There Is No Global Keywords Standard
So, with a
LarchDataDescription, you'd like to be able to say: "Here's a blob. Here's it's data descriptor. When was this data taken?"
For some data, this might be keyed as "DATE" in some as "CREATED" in others just in the time-stamp on the file. So, how can make sure to provide a rich enough set that users don't have to search for every possible keyword and yet still not stomp on specific ones the instrument may use.
Part of this can be solved with a simple prefixing scheme. For example, we could pick a set of canonical names (xref.
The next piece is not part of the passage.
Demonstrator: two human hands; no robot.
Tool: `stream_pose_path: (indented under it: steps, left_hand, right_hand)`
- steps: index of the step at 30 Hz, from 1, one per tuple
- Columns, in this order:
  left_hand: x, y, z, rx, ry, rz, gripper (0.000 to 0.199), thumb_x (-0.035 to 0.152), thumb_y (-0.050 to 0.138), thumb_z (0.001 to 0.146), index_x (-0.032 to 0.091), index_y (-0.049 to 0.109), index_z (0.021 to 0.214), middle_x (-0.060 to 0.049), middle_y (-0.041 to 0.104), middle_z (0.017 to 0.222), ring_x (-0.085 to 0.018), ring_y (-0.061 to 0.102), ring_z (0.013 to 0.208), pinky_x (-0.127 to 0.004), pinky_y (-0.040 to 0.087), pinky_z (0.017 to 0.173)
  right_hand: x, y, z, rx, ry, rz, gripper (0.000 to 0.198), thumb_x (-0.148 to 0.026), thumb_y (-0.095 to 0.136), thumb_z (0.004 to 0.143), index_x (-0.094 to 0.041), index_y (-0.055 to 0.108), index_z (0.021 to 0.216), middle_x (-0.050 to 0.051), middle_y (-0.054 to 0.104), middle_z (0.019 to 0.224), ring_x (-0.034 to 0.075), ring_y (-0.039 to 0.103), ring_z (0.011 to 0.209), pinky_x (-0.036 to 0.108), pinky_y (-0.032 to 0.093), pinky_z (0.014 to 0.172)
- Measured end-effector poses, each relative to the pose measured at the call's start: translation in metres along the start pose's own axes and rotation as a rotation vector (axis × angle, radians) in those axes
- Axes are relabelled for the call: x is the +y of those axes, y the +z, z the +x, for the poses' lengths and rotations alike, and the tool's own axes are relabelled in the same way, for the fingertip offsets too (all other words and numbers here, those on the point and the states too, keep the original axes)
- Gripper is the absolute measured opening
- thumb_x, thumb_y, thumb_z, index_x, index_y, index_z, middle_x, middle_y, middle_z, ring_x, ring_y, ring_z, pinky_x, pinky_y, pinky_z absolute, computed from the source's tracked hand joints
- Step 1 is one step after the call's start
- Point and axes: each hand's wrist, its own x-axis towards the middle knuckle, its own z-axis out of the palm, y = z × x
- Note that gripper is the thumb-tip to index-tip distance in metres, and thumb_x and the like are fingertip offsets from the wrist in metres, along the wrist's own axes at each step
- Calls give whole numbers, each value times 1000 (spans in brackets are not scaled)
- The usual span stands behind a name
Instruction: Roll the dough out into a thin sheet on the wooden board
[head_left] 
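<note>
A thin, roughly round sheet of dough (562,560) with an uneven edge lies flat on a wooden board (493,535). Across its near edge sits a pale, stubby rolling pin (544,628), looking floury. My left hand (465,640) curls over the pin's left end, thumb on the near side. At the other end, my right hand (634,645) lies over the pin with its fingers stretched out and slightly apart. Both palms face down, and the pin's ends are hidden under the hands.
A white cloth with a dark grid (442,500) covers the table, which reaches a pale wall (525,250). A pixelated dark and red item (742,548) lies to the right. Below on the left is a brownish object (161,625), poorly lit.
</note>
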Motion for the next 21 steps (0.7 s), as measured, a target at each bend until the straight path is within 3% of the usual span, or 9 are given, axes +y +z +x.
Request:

IANA). None of our names would contain any colons. We can index a DATE from WASP as: CREATED, :DATE, and WASP:DATE. Then, users can explicitly search based on actual keywords DATE, WASP-specific DATE tags, or our canonical CREATED. We would keep our CREATED in whatever timestamp format we deem appropriate (iso8601, swatch-time, you-name-it). We would probably want to keep the :DATE and WASP:DATE in whatever format most resembles what WASP would use to present that information to the user. Of course, doing simple 'BEFORE' and 'AFTER' on instrument-specific renditions of the date may be nigh impossible.
Also, does it make sense to have error-bars on numeric ranges? These people keep track of date and time, but these only keep it down to date.
--
PatrickStein - 25 Mar 2005
It might be helpful to offer the user who is ``introducing'' a data set to the system a selection of keywords combined with a capability to create and define a new keyword where none suitable exists. A rule like ``you can only attach keywords from the list'' could be imposed, with the ability to make a new one and put it in the list. Would this keep the keyword dictionary from becoming chaotic or would it keep people from using keywords?
One could also use a crawler to build list of data sets that use each keyword. That might be helpful in constructing a keyword translator.
--
HarveyRhody - 26 Mar 2005